### Records for the exercise
----

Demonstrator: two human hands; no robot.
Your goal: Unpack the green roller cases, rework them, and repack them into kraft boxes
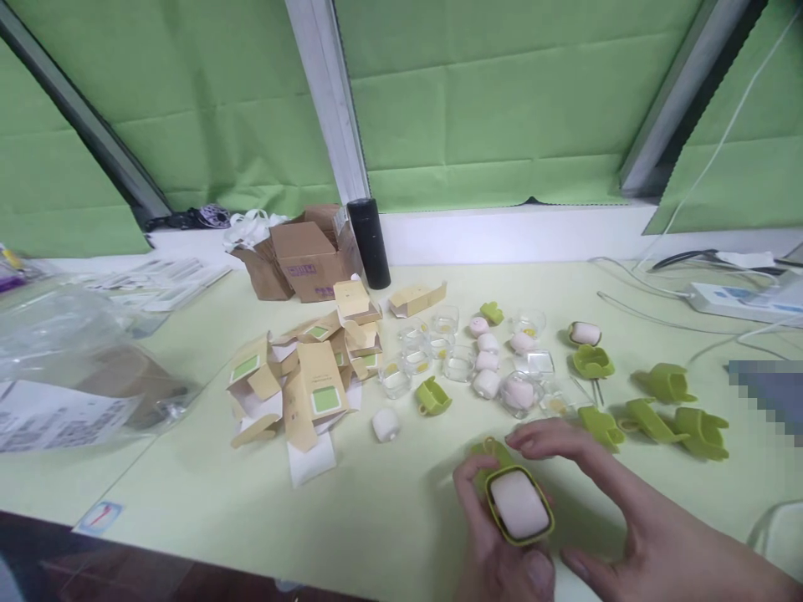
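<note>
My left hand (495, 543) grips a green holder with a white pad (518, 503) seated in it, fingers wrapped round its left side and thumb under its near end. My right hand (618, 510) arches over the holder from the right, fingertips curled at its far edge and thumb low near its front; whether it grips the holder is unclear. Just beyond lie loose white and pink pads (488, 361), small clear cups (459, 363) and more green holders (666, 382) on the pale green table (376, 502).
A pile of small tan cardboard boxes (301, 380) lies left of centre, with an open carton (307, 259) and a black cylinder (369, 242) behind it. Clear plastic bags (69, 359) sit at far left. A power strip (746, 299) and cables lie at the right.
</note>
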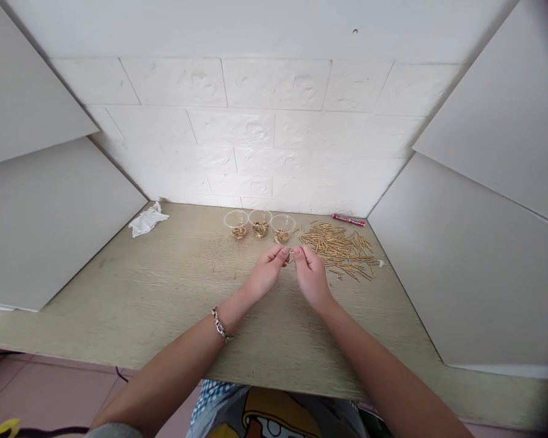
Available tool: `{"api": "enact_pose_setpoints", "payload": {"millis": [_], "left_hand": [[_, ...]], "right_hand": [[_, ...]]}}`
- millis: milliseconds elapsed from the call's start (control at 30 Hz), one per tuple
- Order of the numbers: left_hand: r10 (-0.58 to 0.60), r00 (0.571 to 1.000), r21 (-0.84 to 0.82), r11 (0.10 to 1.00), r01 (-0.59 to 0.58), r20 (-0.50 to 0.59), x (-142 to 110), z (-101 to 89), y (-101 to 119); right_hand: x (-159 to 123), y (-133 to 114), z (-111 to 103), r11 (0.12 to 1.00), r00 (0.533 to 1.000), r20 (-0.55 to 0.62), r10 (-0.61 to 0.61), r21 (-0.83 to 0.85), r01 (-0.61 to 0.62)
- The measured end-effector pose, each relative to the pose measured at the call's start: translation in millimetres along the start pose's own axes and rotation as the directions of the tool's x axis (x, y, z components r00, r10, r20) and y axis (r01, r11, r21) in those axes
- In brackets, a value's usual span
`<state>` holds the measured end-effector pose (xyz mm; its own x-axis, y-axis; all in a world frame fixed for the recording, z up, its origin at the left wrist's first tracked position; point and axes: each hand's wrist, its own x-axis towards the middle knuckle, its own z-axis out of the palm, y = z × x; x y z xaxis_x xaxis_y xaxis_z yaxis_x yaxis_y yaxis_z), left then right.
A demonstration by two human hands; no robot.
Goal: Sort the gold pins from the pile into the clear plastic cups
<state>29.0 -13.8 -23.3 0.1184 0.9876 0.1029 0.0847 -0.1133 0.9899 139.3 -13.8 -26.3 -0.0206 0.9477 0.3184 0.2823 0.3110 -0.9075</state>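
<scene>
My left hand (267, 271) and my right hand (311, 274) meet above the middle of the table, thumbs and fingers pinched close together. Between the fingertips shows a thin gold-coloured rod (291, 256), mostly covered by the fingers. Just right of my right hand spreads a loose pile of thin gold-coloured rods (333, 243). Beyond my hands stand three clear plastic cups: a left cup (236, 219), a middle cup (260, 217) and a right cup (283, 222). Each has small gold-coloured pieces at its bottom, too small to make out exactly.
A red marker pen (348, 220) lies at the back right, by the white brick-patterned wall (278, 134). Crumpled white tissue (148, 219) rests at the back left. Tiny specks dot the table (164, 292) left of the cups. White panels (41, 225) close both sides.
</scene>
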Motion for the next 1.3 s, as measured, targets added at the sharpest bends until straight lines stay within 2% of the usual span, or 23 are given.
{"api": "enact_pose_setpoints", "payload": {"millis": [100, 167, 233, 300, 400, 500, 633, 767, 1300], "left_hand": [[-0.016, 0.996, 0.028, 1.000, 0.013, 0.091, 2.8, -2.2, -1.5], [-0.040, 0.988, 0.146, 0.989, 0.018, 0.149, 4.3, -5.9, -1.4], [-0.046, 0.989, 0.321, 0.947, -0.001, 0.139, 5.8, -10.8, -1.2], [-0.009, 0.997, 0.451, 0.892, -0.028, 0.080, 7.8, -16.0, -1.7], [0.062, 0.998, 0.515, 0.856, -0.050, -0.006, 11.7, -22.3, -5.1], [0.082, 0.996, 0.544, 0.837, -0.052, -0.030, 14.8, -25.1, -9.8], [0.089, 0.996, 0.587, 0.806, -0.075, 0.006, 15.1, -24.6, -12.8], [0.086, 0.996, 0.591, 0.803, -0.073, 0.006, 12.9, -23.1, -12.5], [0.098, 0.995, 0.603, 0.792, -0.095, 0.029, 12.3, -22.0, -13.0]], "right_hand": [[3.2, 3.5, -1.6, 1.000, 0.999, -0.034, 0.006, 0.031, -0.005], [6.6, 8.5, -3.8, 0.998, 0.999, -0.035, -0.034, -0.057, 0.032], [10.2, 14.8, -6.2, 0.970, 0.995, 0.005, -0.099, -0.221, 0.097], [13.0, 20.8, -7.4, 0.897, 0.986, 0.097, -0.136, -0.411, 0.165], [14.5, 26.3, -5.9, 0.742, 0.961, 0.261, -0.093, -0.625, 0.242], [13.4, 27.1, -2.1, 0.632, 0.931, 0.363, -0.029, -0.715, 0.299], [11.8, 26.0, 0.6, 0.557, 0.906, 0.422, -0.003, -0.752, 0.352], [11.9, 25.8, -0.1, 0.544, 0.899, 0.438, -0.002, -0.754, 0.368], [9.4, 28.2, 2.2, 0.609, 0.878, 0.478, 0.020, -0.703, 0.368]]}}
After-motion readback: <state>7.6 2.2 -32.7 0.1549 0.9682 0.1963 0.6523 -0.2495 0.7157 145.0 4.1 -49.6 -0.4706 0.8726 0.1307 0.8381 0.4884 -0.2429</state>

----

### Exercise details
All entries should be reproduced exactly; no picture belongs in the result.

### Your response
Demonstrator: two human hands; no robot.
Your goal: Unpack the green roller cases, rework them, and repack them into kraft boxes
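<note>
My left hand (495, 543) grips a green holder with a white pad (518, 503) seated in it, fingers wrapped round its left side and thumb under its near end. My right hand (618, 510) arches over the holder from the right, fingertips curled at its far edge and thumb low near its front; whether it grips the holder is unclear. Just beyond lie loose white and pink pads (488, 361), small clear cups (459, 363) and more green holders (666, 382) on the pale green table (376, 502).
A pile of small tan cardboard boxes (301, 380) lies left of centre, with an open carton (307, 259) and a black cylinder (369, 242) behind it. Clear plastic bags (69, 359) sit at far left. A power strip (746, 299) and cables lie at the right.
</note>
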Available tool: `{"api": "enact_pose_setpoints", "payload": {"millis": [_], "left_hand": [[_, ...]], "right_hand": [[_, ...]]}}`
- millis: milliseconds elapsed from the call's start (control at 30 Hz), one per tuple
- Order of the numbers: left_hand: r10 (-0.58 to 0.60), r00 (0.571 to 1.000), r21 (-0.84 to 0.82), r11 (0.10 to 1.00), r01 (-0.59 to 0.58), r20 (-0.50 to 0.59), x (-142 to 110), z (-101 to 89), y (-101 to 119); right_hand: x (-159 to 123), y (-133 to 114), z (-111 to 103), r11 (0.12 to 1.00), r00 (0.533 to 1.000), r20 (-0.55 to 0.62), r10 (-0.61 to 0.61), r21 (-0.83 to 0.85), r01 (-0.61 to 0.62)
- The measured end-effector pose, each relative to the pose measured at the call's start: translation in millimetres along the start pose's own axes and rotation as the directions of the tool's x axis (x, y, z components r00, r10, r20) and y axis (r01, r11, r21) in those axes
- In brackets, a value's usual span
`<state>` holds the measured end-effector pose (xyz mm; its own x-axis, y-axis; all in a world frame fixed for the recording, z up, its origin at the left wrist's first tracked position; point and axes: each hand's wrist, its own x-axis towards the middle knuckle, its own z-axis out of the palm, y = z × x; x y z xaxis_x xaxis_y xaxis_z yaxis_x yaxis_y yaxis_z), left then right.
A demonstration by two human hands; no robot.
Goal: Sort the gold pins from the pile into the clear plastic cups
<state>29.0 -13.8 -23.3 0.1184 0.9876 0.1029 0.0847 -0.1133 0.9899 139.3 -13.8 -26.3 -0.0206 0.9477 0.3184 0.2823 0.3110 -0.9075</state>
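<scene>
My left hand (267, 271) and my right hand (311, 274) meet above the middle of the table, thumbs and fingers pinched close together. Between the fingertips shows a thin gold-coloured rod (291, 256), mostly covered by the fingers. Just right of my right hand spreads a loose pile of thin gold-coloured rods (333, 243). Beyond my hands stand three clear plastic cups: a left cup (236, 219), a middle cup (260, 217) and a right cup (283, 222). Each has small gold-coloured pieces at its bottom, too small to make out exactly.
A red marker pen (348, 220) lies at the back right, by the white brick-patterned wall (278, 134). Crumpled white tissue (148, 219) rests at the back left. Tiny specks dot the table (164, 292) left of the cups. White panels (41, 225) close both sides.
</scene>
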Motion for the next 1.3 s, as measured, targets added at the sharpest bends until straight lines stay within 2% of the usual span, or 23 are given.
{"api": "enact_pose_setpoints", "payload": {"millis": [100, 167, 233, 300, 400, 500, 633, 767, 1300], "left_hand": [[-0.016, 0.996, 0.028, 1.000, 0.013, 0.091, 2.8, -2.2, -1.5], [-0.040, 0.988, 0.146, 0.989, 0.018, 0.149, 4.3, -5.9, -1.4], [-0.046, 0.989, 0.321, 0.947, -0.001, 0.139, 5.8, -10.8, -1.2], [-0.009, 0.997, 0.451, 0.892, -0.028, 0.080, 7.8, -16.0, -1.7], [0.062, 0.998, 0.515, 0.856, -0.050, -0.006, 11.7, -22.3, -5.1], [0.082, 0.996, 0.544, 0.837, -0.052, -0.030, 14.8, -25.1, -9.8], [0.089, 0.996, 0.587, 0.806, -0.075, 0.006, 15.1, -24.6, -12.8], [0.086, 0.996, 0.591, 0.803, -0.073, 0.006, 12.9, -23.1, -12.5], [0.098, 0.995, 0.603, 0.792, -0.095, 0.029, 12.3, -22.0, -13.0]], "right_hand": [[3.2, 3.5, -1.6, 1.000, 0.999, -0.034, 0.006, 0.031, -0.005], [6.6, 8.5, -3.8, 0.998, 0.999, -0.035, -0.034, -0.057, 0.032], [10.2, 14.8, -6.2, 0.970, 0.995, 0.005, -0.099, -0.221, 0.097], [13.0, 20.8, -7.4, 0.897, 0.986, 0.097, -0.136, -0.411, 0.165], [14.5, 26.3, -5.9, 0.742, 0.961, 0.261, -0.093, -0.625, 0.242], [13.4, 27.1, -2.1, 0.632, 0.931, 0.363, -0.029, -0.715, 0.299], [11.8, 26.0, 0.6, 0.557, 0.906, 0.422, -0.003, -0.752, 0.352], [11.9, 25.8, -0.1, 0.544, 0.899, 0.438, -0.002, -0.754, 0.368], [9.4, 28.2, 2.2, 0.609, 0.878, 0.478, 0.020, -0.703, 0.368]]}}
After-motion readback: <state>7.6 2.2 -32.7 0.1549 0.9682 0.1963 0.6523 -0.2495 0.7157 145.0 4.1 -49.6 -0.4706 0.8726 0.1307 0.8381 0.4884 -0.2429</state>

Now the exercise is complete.